Moreover, sociologist Wendy Wang shows in a new Institute for Family Studies (IFS) research brief that the share of never-married Americans has reached a new high (35 percent) and is likely to increase further, as has been the case after previous recessions. And, as Lyman Stone recently reported at IFS, state-level marriage-license data show a decline this year (down 18 percent in Hawaii, 17 percent in Florida, 9 percent in Arizona, and 8 percent in Oregon, the four states with data available for the lockdown months).
This means a large minority of Americans will not enjoy the financial, practical, and emotional benefits of marriage and parenthood, at least for some time. This leaves them vulnerable to isolation and loneliness as they age, increasing their risk of illness and earlier death.
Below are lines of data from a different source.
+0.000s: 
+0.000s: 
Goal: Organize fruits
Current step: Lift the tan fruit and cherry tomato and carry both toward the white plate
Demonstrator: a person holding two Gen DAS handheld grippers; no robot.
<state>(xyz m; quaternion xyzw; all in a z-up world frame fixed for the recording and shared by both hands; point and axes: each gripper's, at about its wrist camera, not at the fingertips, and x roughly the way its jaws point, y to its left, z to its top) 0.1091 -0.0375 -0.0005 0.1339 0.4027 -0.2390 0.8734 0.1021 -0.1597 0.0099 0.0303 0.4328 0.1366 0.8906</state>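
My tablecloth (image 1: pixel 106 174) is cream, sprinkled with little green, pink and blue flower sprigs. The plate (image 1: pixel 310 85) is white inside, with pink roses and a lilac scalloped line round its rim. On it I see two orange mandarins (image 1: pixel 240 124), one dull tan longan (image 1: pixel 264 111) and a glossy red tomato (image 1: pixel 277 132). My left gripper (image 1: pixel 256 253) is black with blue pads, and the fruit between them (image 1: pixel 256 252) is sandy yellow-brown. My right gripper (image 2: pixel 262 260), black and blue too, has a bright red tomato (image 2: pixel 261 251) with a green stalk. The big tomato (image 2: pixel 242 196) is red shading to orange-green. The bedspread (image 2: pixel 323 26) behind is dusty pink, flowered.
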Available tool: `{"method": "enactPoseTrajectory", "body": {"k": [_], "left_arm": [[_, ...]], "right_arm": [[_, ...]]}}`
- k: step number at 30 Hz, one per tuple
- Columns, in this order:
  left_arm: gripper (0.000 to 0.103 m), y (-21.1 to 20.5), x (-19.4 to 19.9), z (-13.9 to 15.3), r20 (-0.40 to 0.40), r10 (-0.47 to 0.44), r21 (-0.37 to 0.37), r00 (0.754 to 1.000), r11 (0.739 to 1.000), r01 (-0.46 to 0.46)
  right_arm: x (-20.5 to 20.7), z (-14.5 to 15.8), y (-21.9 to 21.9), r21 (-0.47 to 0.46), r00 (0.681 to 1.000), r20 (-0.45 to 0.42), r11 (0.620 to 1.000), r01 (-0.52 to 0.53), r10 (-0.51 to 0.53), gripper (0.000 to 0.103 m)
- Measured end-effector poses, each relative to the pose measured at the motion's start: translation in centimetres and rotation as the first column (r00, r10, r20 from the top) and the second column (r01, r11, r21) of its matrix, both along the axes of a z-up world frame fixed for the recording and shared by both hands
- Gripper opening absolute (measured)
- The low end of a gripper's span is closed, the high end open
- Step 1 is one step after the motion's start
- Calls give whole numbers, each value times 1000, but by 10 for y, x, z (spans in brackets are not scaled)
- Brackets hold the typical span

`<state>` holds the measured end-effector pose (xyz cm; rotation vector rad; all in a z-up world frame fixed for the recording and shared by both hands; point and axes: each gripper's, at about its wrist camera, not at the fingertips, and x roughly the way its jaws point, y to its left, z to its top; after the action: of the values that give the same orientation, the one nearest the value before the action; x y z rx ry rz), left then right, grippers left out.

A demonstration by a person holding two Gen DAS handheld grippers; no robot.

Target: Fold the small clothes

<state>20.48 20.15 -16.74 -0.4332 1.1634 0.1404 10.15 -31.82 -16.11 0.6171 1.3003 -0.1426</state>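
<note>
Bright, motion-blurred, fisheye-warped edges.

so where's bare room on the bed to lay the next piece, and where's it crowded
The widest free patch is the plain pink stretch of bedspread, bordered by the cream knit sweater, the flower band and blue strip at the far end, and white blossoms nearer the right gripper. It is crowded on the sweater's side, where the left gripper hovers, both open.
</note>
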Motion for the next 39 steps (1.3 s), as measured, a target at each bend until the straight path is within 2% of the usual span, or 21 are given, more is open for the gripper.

Even worse, the bad news falls disproportionately upon the most vulnerable: the poor and the working class. America is increasingly divided by class when it comes to the structure and quality of family life, with marriage a luxury embraced by the highly educated and affluent, who are more likely to marry for life and raise their kids in marriage. Poor and working-class Americans are more likely to cohabit and raise their kids in less stable unions, with enormous consequences. As Nobel laureate Jim Heckman recently noted, “Household structure plays a major role in shaping US inequality. There is an inherent difference between single-parent households and two-parent households.”
If we do nothing to address the growing marriage divide, which seems to have deepened in the wake of Covid, we will witness deepening economic and social inequality as the educated and affluent reap the myriad benefits associated with stable marriage – not just more money but greater happiness – while the less privileged are increasingly consigned to unhappy, unstable families or permanent singledom.
But it does not have to be this way. Policy changes – for example, ending the marriage penalty facing too many working-class families, and passing a child allowance that shores up shaky finances – would help. So would launching a national campaign supporting the “success sequence” that encourages young adults to address education, work, and marriage before having children. Nothing could be more important than bridging this divide. After all, your odds of growing up in a strong and stable family should not depend upon the size of your parents’ bank account.